Novak Djoković (4. ATP) po raz pierwszy od 14 lat zakończy sezon bez wielkoszlemowego tytułu. Stało się to jasne po niedawnym US Open, z którego odpadł po porażce z Alexeiem Popyrinem (24. ATP) w trzeciej rundzie. Ale Serb szybko się pozbierał, co udowodnił w meczu kwalifikacyjnym Pucharu Davisa.
Prowadzona przez 37-latka reprezentacja Serbii rywalizuje z Grecją w Belgradzie. Po tym, jak Miomir Kecmanović (53. ATP) pokonał 6:3, 6:3 Aristotelisa Thanosa (713. ATP), na kort wyszli 24-krotny mistrz wielkoszlemowy oraz Ioannis Xilas (770. ATP). I chyba nikt nie spodziewał się aż tak jednostronnego pojedynku.

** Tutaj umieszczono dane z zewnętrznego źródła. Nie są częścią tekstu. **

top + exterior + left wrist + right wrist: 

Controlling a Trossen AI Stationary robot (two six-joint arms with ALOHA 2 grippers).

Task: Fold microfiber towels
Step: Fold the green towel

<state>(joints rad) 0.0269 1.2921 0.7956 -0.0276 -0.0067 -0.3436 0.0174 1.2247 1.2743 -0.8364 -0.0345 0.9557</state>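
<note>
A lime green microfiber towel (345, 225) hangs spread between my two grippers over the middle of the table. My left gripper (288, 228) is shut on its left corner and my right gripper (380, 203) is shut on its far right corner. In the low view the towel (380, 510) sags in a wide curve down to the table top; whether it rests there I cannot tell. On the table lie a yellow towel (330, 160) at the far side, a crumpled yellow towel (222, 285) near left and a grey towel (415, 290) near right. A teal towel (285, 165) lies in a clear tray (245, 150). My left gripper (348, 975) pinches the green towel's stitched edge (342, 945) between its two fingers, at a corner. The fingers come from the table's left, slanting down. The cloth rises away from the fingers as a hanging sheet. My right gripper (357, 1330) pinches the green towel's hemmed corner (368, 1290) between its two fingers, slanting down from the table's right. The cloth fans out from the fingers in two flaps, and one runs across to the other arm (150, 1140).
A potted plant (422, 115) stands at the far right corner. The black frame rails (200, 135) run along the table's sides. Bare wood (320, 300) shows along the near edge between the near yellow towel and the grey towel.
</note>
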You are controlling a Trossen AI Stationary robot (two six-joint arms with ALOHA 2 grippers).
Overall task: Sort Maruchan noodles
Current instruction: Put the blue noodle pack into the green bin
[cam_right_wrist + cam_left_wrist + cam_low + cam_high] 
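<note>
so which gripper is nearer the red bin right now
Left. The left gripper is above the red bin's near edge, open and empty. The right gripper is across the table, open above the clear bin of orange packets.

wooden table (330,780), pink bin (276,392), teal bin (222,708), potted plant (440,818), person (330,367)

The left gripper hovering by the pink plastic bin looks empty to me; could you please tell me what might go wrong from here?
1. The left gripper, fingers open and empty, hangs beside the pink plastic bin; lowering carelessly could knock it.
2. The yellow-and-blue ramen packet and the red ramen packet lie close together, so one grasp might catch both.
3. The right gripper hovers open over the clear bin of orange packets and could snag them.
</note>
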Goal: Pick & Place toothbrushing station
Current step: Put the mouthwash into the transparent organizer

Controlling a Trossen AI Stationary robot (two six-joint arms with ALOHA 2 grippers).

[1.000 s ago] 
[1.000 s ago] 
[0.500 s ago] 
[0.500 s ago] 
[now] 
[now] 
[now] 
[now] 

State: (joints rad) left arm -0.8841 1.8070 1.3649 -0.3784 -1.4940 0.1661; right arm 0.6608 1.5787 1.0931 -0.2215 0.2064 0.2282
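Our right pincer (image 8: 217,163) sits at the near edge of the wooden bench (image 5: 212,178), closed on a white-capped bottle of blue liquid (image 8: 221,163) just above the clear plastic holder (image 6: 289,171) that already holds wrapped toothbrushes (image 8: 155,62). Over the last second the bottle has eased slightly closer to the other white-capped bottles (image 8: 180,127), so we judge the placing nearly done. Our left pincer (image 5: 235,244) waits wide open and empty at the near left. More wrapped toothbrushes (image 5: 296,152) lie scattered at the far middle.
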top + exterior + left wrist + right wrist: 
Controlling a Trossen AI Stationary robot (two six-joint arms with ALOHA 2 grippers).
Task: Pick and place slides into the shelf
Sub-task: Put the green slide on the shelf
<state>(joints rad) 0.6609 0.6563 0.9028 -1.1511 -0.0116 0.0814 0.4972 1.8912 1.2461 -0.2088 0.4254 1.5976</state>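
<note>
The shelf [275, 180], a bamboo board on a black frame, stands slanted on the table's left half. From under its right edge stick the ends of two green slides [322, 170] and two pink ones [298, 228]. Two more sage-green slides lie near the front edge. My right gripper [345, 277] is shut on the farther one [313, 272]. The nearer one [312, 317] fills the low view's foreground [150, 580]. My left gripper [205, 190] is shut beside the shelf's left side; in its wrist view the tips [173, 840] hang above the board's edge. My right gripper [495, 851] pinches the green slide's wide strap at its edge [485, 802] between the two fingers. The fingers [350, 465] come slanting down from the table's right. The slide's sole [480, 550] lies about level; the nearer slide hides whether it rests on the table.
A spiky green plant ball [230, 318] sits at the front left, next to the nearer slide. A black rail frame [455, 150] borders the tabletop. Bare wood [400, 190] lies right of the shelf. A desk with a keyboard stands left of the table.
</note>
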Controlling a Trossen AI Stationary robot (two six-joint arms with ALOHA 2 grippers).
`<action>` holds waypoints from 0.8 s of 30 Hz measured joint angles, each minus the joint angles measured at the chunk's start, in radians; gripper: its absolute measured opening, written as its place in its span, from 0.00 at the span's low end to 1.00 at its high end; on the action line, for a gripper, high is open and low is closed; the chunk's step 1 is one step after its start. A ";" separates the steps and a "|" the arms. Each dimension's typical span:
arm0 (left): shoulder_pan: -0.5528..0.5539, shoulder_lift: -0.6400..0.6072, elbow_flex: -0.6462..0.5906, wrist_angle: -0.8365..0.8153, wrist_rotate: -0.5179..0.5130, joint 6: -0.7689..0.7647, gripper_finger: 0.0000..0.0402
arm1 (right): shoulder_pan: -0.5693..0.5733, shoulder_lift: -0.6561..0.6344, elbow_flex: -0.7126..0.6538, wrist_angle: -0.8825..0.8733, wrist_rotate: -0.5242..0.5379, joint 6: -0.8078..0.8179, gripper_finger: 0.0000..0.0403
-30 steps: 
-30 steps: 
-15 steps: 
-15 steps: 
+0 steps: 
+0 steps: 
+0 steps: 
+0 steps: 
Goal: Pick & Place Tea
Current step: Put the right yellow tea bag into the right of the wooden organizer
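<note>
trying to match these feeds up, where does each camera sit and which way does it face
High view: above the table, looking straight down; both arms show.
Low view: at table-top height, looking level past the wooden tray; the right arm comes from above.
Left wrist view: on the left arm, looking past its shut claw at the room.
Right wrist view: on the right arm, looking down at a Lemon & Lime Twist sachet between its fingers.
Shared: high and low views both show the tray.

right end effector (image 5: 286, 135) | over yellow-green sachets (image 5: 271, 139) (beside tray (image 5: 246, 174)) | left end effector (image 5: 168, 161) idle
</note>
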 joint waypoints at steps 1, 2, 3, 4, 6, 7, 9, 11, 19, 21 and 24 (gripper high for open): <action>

"Djoković "bajgluje" w 20 minut" - tak pierwszą partię podsumował tenisowy dziennikarz Jose Morgado w serwisie X. I w zasadzie trudno dodać coś więcej. Może tyle, że Serb wyjątkowo "ociągał się" w szóstym gemie, gdyż pierwsze pięć wygrał w ciągu 14 minut.
Druga partia okazała się tylko troszeczkę bardziej zacięta. 37-latek bardzo szybko wyszedł na prowadzenie 5:0, ale potem wydarzył się mały tenisowy cud i Xilas wygrał gem. Ostatecznie nie miało to większego znaczenia dla meczu, gdyż przy własnym podaniu Djoković dopełnił dzieła zniszczenia i po 45 minutach gry zwyciężył 6:0, 6:1.
Dzięki temu Serbia prowadzi z Grecją już 2-0. A jeśli w niedzielę wygra w deblu, to zakończy rywalizację i awansuje do przyszłorocznych kwalifikacji Pucharu Davisa.